The book, a stained and worn copy of Herodotus’s history, had seen better days, but it was serving a different purpose now. The Venetian would talk about his journeys, and Rustichello would carefully write down each word in French in the spaces between the lines of existing Greek text. He was defacing one of the greatest historians who ever lived so that the merchant’s adventures might one day lead Rustichello on a journey of his own.

That is, if the guards never found his hiding place.

And if he lived long enough to be released.

And if he could grab the book before he departed.

Everything, it seemed, came down to that one small word.

If.

‘Shall we begin?’ Rustichello asked.

The merchant turned his back to their window and slowly slid down the wall in his cell. Rustichello did the same. It was their custom to sit with their backs to the wall between them. The Venetian would speak for a few hours each day, until his voice felt dry, while Rustichello scribbled and scratched his quill on the paper of the book, always attempting to tease out more information on the hidden wealth of Asia and the treasures that his friend might have left behind.

‘Where were we?’ the merchant asked through the wall.

‘You were about to describe the people of Tebeth.’

‘Ah yes,’ he said, remembering, as he closed his eyes and left the cell in his mind. ‘The province of Tebeth was terribly devastated at the time of our arrival …’

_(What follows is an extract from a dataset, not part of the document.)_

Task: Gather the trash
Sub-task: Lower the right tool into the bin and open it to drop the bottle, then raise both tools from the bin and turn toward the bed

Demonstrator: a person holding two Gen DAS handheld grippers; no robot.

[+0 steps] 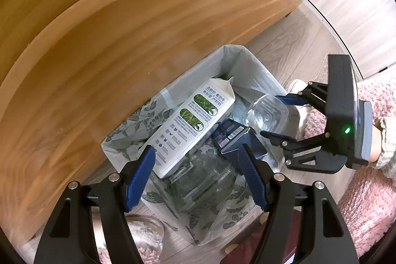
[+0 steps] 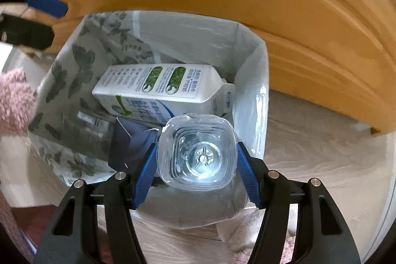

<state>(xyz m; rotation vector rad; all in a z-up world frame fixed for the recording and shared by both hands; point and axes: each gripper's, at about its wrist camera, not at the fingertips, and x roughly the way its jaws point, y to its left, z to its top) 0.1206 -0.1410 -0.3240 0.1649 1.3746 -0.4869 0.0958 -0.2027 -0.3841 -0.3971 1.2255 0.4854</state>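
Gripping one clear plastic bottle [image 2: 198, 152] between its pads, the right gripper [image 2: 196, 162] hangs over one leaf-printed bag [image 2: 61, 81] holding one milk carton [image 2: 158, 85], one dark carton [image 2: 128, 142]; left gripper [image 1: 196, 180] spread, empty.

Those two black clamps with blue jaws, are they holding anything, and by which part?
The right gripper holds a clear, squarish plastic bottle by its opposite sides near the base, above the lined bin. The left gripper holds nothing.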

The merchant had no problem recalling the most trivial details of his journeys abroad, and yet there were some aspects of his travels that he refused to share with anyone. Though he was extremely grateful for the kindness that Rustichello had shown him over the years, he wasn’t ready to trust his neighbor with his greatest secret: the location of his family’s fortune.

That was a secret that Marco Polo would keep for himself.